Authorities worldwide already were aware of the dangers of mass gathering as Purim approached. Israel had banned assemblies of 5,000, a restriction that feels quaint four weeks later when meetings of more than two people are barred in that country. But that order spurred the country’s metropolises to cancel their city festivals. Purim celebrations in Milan, an Italian city especially hard hit by the coronavirus, also were canceled.
Many American synagogues scrapped programs or livestreamed Megillah readings. Richard Roberts, a philanthropist and former pharmaceutical executive, canceled his annual 2,000-person Purim party in Lakewood, New Jersey, a heavily Orthodox city.
But other Purim festivities in Lakewood went on as planned. Now the township of 100,000-plus has a much higher incidence of positive tests per capita than the surrounding towns. More than four residents per 1,000 in Lakewood have tested positive for COVID-19 — double the average in Ocean County. (The county does not receive reports of negative tests and thus cannot provide a percentage of positive tests.)
Avi Schnall, the New Jersey director of Agudath Israel of America, a haredi Orthodox organization, lives in Lakewood and celebrated Purim at his synagogue and his rabbi’s house. Had state officials advised against doing so, Schnall said, he would have listened.
For the Passover holiday, which starts on Wednesday night, he will be celebrating at home with just his immediate family for the first time ever.
“Purim time was really before this really got out of hand or before people knew how serious it was,” Schnall said. “It definitely, definitely, definitely added to the high number” of coronavirus cases.
In the category of “gatherings that, in retrospect, probably shouldn’t have happened,” Purim parties are far from alone.

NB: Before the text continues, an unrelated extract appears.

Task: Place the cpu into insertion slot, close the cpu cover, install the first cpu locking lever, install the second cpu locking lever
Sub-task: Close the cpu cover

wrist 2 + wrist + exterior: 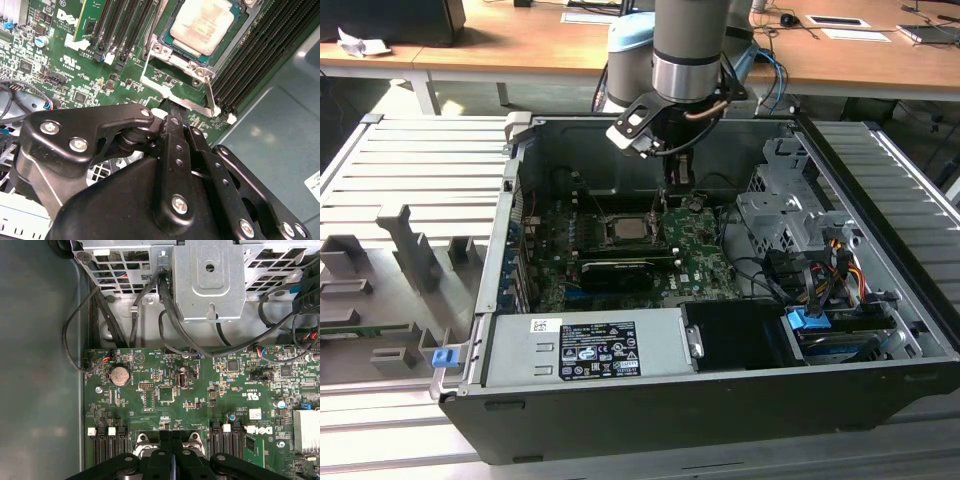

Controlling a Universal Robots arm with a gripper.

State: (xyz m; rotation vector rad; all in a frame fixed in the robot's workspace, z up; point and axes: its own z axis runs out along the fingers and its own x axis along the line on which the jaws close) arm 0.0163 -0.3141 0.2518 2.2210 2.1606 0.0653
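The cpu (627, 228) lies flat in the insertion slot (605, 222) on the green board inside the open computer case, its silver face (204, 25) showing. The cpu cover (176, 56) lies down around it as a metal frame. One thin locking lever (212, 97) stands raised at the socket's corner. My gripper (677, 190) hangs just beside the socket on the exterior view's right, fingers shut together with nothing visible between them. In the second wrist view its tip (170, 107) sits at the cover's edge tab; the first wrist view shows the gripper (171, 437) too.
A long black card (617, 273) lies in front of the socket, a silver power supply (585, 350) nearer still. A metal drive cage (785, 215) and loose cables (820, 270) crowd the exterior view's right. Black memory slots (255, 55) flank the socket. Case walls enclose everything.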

Mardi Gras is among the biggest examples, but a March 5 birthday party in a wealthy Connecticut suburb led to about half the guests being infected, as did a Feb. 29 funeral in Albany, Georgia, according to The New York Times. After a March 10 choir practice in Washington state, 45 of the 60 people on hand got the coronavirus, according to The Los Angeles Times. Two have died.

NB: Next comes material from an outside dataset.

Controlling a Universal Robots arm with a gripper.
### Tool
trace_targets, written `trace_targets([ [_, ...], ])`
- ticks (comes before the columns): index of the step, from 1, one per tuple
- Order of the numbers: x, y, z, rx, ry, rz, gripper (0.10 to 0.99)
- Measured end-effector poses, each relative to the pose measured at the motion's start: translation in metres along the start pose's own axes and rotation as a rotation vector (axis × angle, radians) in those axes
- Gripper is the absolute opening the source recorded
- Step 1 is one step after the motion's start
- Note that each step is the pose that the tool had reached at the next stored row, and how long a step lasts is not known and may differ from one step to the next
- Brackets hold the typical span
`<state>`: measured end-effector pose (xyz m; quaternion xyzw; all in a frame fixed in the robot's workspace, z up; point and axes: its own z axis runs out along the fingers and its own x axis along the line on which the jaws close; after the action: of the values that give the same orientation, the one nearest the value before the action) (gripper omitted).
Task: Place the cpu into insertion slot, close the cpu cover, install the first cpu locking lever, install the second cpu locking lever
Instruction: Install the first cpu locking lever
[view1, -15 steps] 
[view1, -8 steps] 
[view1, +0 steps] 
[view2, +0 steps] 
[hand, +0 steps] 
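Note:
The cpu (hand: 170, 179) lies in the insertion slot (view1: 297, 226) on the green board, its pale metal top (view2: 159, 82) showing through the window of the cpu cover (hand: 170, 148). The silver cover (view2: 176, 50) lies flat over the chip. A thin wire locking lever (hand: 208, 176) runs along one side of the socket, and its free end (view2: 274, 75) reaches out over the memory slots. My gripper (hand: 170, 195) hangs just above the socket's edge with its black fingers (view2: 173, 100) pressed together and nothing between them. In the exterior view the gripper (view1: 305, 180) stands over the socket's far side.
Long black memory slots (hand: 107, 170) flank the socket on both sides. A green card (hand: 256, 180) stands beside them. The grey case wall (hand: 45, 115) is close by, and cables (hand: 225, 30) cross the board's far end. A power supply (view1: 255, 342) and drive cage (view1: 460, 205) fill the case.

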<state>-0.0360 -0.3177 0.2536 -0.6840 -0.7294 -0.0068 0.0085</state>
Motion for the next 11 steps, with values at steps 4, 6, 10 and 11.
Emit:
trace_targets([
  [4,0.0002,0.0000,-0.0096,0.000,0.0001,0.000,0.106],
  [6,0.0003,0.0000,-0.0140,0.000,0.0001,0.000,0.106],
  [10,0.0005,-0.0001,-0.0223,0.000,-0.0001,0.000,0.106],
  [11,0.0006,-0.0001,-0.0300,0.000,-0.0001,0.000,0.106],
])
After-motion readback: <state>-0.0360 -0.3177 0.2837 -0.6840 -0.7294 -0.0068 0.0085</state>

“When you see community spread, which is what has been reported in New Orleans, in Albany, Georgia, and in many other places … this is primarily driven by people who are already infected but not many are symptomatic,” said Adebola Adedimeji, a professor of epidemiology and population health at Albert Einstein College of Medicine in New York City. “People come together, they interact very closely, someone already has the virus and infects others. It is quite probable.”
Purim was an especially significant spreading event in Jewish communities, but Klein says it’s hardly the only reason that Orthodox Jewish communities are bearing an early brunt of the pandemic.
“The Orthodox community is generally a more social community than most,” Klein told JTA. “Between communal lunches on Saturdays, regular religious services, mourning rituals … some international travel, and large families, there was potential for this to spread faster in this community regardless of Purim.”
Schwebel, who first showed symptoms of the virus after Purim, said he “went through hell” in the hospital, thinking he was going to die. He has recovered enough to be sent home, but is still shaken by the experience. He wishes that leading rabbis in Brooklyn would have instructed their followers to avoid Purim parties.
But now, Schwebel says, his community is taking it seriously. Unlike Purim, he’ll spurn the traditional large Passover seder gatherings of friends and family. Schwebel hopes to join his sister for the festive meal. Or perhaps he will join a handful of others who have survived the coronavirus.
If not, he will celebrate alone in his apartment.
“I think people are screaming if anybody goes out in the frum community,” he said, using a Yiddish word connoting religiosity. “The rabbis are getting serious about it. They’re not messing around.”
Ben Harris contributed reporting to this article.